No such reservations applied to the sequencing of Sunday afternoon’s concert (July 12) in which Pedersen constructed a bridge between the centuries that was stunning in its impact. Her theatrical bent was in full gear. First, two drummers on either side of the Sunset stage and four brass players wielding baroque instruments launched the March from Henry Purcell’s Music for the Funeral of Queen Mary, which in Wendy Carlos’s electronic garb three centuries on formed the title music for Stanley Kubrick’s future-shock film A Clockwork Orange.
Then, choristers lined the aisles singing Sven-David Sandström’s elaboration of Purcell’s “Hear My Prayer, O Lord,” in surround-sound formation with Pedersen leading them from a spot in the middle of the audience. Sandström gradually blurs the harmonies and works up a froth of dissonance that becomes emotional and even frightening.

Some more authentic Purcell from the Funeral music dialed down the angst for a bit, but as Pedersen scrambled onto the stage, the dissonances came roaring back in the form of the shattering chord that leads off Jean-Féry Rebel’s Les élémens, simphonie nouvelle. No contemporary elaboration was needed, for this representation of chaos well before Haydn’s or anyone else’s time was achieved by simply playing Rebel’s notes with baroque instruments. Again, Pedersen performed excerpts from the score (six of the ten movements), inserting Kaija Saariaho’s Nuits, adieux — a conglomeration of singing, babbling, and simulated electronic hissing sounds for 12 versatile choristers — exactly at the halfway point of the Rebel excerpts.

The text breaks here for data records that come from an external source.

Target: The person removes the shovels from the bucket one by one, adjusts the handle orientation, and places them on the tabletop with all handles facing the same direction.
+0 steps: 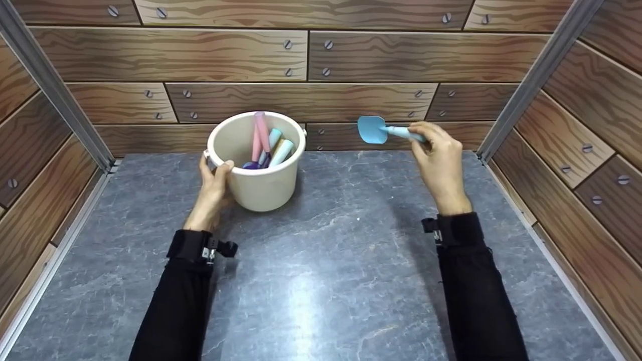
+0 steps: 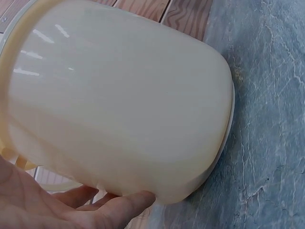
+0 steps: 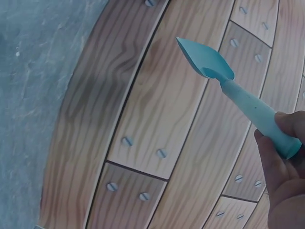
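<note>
Brown wood-grained flat panels (image 1: pixel 371 55) with round grey slotted screw heads (image 1: pixel 328 44), perhaps printed, span twelve o'clock; straight grey metal posts (image 1: pixel 535 80) stand at ten and two; a flat blue-grey marbled tabletop (image 1: pixel 361 281) spreads toward six.

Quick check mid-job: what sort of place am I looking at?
Probably a small work booth or recording station: wood-patterned panels stand on three sides, metal rails run up the corners, and a grey marbled surface lies under the pale bucket.
</note>
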Demonstrator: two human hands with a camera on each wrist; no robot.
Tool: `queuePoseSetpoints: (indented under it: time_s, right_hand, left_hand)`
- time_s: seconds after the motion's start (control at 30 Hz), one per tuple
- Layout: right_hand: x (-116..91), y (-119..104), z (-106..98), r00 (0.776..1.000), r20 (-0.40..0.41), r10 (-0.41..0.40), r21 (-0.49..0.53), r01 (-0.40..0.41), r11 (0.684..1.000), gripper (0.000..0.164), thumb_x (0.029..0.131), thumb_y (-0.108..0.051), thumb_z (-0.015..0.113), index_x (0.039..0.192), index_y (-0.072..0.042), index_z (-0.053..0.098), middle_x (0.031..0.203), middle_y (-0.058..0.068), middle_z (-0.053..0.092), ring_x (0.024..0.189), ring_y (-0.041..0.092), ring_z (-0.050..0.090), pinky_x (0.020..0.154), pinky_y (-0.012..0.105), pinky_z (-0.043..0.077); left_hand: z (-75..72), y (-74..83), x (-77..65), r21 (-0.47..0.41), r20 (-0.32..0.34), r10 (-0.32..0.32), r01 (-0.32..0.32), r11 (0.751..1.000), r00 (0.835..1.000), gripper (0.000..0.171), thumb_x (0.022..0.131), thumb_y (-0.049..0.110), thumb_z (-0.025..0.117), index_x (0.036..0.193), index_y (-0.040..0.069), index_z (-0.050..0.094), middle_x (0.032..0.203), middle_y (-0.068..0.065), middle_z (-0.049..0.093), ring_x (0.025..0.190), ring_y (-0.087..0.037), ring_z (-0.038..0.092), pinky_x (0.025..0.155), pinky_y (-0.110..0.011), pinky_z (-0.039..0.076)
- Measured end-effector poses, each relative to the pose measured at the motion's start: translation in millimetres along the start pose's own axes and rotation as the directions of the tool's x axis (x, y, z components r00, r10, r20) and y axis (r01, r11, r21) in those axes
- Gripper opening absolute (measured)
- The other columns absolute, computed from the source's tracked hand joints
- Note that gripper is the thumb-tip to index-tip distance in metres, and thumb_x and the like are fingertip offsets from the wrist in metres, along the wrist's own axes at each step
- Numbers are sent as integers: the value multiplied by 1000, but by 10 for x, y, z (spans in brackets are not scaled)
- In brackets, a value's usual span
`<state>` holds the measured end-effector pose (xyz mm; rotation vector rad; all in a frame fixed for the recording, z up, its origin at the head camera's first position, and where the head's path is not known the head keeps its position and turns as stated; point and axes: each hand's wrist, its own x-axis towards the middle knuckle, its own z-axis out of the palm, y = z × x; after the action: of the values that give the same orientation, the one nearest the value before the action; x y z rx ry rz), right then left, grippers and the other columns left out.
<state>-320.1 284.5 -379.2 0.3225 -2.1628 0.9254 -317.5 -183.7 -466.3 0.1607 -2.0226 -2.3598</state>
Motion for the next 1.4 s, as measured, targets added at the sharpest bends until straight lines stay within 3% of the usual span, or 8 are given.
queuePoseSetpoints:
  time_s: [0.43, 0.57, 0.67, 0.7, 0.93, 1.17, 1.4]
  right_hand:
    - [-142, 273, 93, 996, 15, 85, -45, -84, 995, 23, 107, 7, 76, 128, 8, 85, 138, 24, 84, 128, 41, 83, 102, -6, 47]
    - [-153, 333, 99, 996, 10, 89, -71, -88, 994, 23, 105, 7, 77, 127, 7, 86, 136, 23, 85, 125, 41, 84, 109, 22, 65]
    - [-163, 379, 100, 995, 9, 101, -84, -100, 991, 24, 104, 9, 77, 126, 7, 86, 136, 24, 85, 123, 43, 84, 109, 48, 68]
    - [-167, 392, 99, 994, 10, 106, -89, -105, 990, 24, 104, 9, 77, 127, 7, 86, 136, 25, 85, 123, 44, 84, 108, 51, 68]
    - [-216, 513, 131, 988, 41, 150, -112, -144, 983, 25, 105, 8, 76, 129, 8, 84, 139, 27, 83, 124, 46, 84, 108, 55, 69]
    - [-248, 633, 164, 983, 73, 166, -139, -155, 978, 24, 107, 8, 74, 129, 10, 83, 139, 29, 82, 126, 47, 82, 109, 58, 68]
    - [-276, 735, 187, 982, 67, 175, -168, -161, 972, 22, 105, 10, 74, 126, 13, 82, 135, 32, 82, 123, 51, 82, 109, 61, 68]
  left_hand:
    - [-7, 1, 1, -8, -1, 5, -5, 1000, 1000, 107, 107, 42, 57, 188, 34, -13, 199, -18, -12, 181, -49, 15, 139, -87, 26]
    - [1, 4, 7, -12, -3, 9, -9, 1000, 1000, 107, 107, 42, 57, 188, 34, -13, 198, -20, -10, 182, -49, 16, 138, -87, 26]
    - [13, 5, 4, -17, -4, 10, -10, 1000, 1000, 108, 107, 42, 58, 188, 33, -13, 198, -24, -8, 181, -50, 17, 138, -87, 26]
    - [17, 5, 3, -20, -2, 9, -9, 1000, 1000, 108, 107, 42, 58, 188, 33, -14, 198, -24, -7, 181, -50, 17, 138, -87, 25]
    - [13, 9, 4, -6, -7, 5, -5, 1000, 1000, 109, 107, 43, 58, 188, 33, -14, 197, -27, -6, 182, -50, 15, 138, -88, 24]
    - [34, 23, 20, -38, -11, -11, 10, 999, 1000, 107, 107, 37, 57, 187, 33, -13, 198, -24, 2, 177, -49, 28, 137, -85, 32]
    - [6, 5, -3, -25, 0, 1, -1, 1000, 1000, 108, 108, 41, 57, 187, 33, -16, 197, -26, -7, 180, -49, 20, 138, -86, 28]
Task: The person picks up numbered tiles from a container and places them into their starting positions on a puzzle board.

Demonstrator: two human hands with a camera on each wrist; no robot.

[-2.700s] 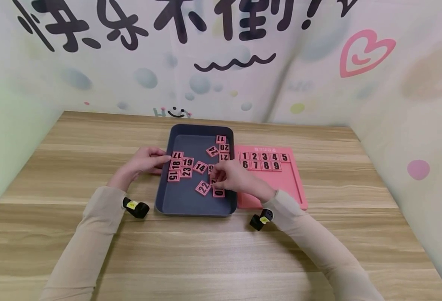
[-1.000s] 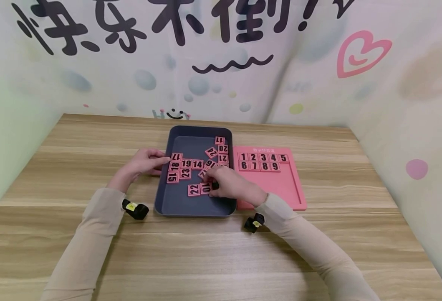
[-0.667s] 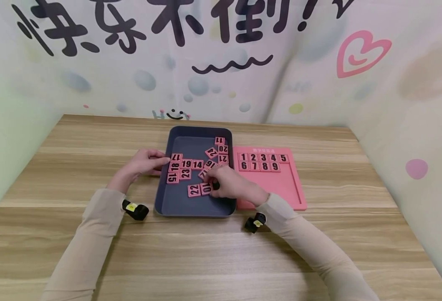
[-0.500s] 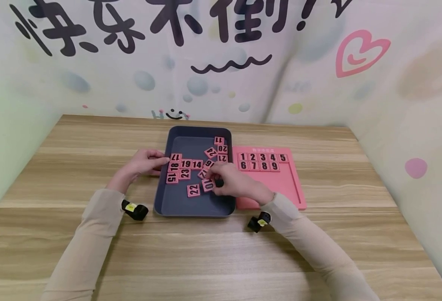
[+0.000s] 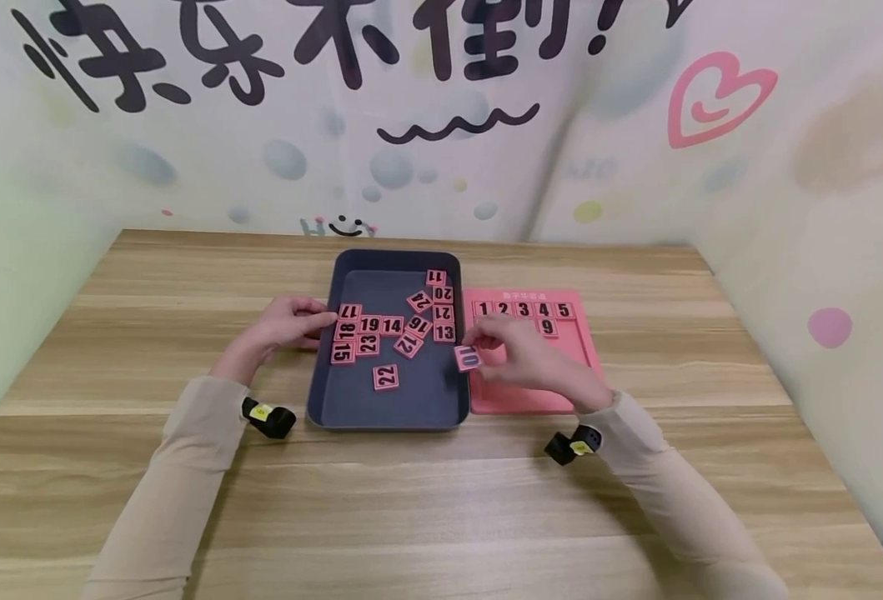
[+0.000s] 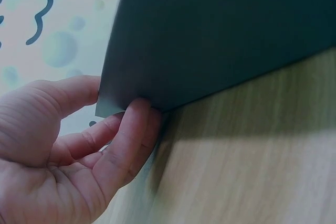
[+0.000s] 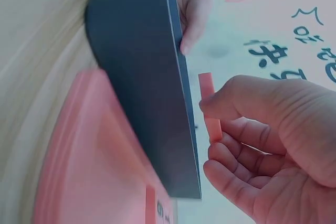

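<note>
Between the thumb and fingers of my right hand (image 5: 519,354) is a pink number tile marked 10 (image 5: 467,359), over the right rim of the dark tray (image 5: 411,417). Seen edge-on in the right wrist view, the tile (image 7: 211,124) is above the tray wall (image 7: 152,93). My left hand (image 5: 287,323) holds the tray's left wall, thumb at the rim and fingers against the outside, as the left wrist view shows (image 6: 79,145). Loose tiles lie in the tray, among them 22 (image 5: 385,377), 12 (image 5: 408,345) and 13 (image 5: 444,332).
Right beside the tray lies a pink puzzle board (image 5: 524,404) with tiles in its upper rows. Tile 5 (image 5: 564,310) and tile 9 (image 5: 547,327) show there; my right hand covers others. Both lie on a wooden table (image 5: 411,517) before a printed wall (image 5: 208,167).
My right hand has lifted tile 10 from the tray floor and moved right to the tray's rim. Tile 13, hidden before, now shows. Earlier, tile 22 moved left. My left hand stays put.
</note>
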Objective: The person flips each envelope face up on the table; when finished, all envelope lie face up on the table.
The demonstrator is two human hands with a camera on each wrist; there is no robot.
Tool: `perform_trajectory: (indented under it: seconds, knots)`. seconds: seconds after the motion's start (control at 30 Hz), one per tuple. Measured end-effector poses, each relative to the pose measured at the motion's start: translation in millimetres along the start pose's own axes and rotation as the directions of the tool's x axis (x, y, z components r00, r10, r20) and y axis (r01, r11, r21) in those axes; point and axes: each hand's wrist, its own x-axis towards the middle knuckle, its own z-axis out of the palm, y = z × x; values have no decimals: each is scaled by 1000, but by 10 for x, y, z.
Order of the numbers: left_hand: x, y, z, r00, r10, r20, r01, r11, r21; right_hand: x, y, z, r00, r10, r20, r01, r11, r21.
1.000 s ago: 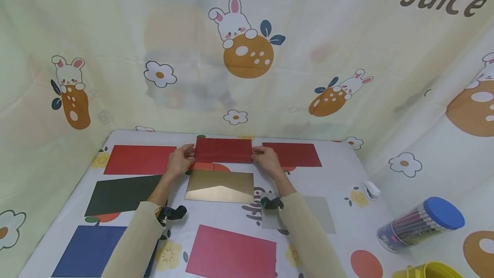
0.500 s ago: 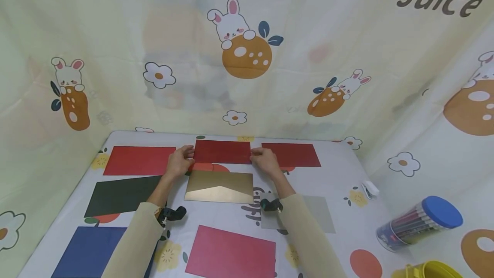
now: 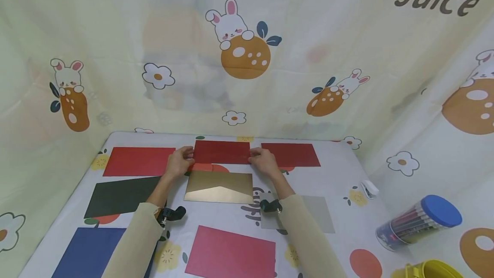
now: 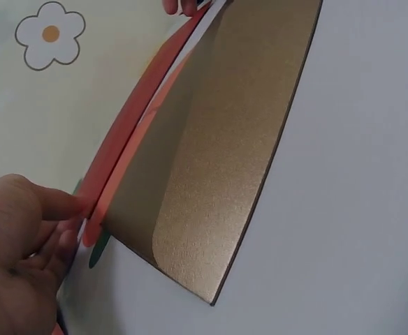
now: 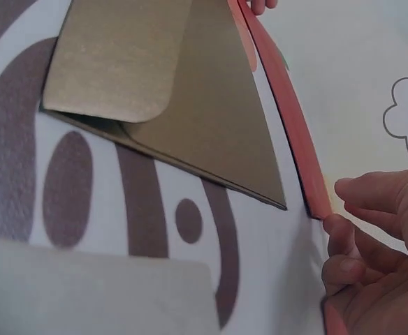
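Observation:
A dark red envelope [image 3: 221, 152] lies lengthwise at the back middle of the table, between both hands. My left hand [image 3: 179, 162] pinches its left end; in the left wrist view the fingertips [image 4: 75, 206] meet the corner of the red envelope [image 4: 130, 122]. At the opposite end is my right hand [image 3: 264, 161], the envelope's corner between its thumb and fingers [image 5: 340, 227] in the right wrist view. Just in front lies a gold envelope [image 3: 220, 187], its flap [image 5: 120, 63] visible in the right wrist view.
Red envelopes lie left [image 3: 137, 161] and right [image 3: 293, 154]. Nearer are a dark green one [image 3: 115, 196], a blue one [image 3: 90, 248], a pink one [image 3: 231, 250] and a pale grey one [image 3: 318, 211]. At right stand a blue-lidded tub of pens [image 3: 418, 222] and a yellow container [image 3: 432, 269].
The right hand and the dark red envelope have shifted very slightly left and toward me, in step with a small drift of the whole view. Both hands keep their places at its ends.

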Motion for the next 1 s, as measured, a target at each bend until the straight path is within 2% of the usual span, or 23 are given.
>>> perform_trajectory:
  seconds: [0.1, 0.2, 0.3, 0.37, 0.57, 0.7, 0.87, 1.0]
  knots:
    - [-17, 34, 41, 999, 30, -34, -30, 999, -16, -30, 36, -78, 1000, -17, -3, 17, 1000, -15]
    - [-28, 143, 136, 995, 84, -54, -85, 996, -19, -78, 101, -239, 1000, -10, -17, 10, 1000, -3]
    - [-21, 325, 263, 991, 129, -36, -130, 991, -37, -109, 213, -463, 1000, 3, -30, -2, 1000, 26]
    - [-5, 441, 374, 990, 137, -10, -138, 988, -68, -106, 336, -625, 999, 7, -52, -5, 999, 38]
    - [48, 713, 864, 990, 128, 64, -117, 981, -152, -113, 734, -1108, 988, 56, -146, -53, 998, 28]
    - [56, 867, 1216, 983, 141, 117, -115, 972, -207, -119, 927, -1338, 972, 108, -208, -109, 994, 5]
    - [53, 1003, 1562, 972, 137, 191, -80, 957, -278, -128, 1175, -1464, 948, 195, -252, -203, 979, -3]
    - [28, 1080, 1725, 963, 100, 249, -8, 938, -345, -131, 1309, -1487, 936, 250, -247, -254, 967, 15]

By the time Saariaho was through, Rebel had calmed down, and after a solo flute interlude, the Festival Orchestra kicked up its heels with a saucy pair of Rebel’s Tambourins. This whole continuous sequence lasted 38½ minutes, and every supposedly incongruous element seemed ingeniously linked up.

After all of that, J.S. Bach’s Cantata BWV 214, “Tönet, ihr Pauken! Erschallet, Trompeten” concluded the concert with enough rhythmic energy to make the ensemble seem to levitate above the stage. Again, there was excellent singing from Rottsolk and Cooley, now joined by baritone Jesse Blumberg and the expressively fluid countertenor of Reginald Mobley. Pedersen may not lead the tidiest of ensembles, but she can inspire turbocharged performances from them.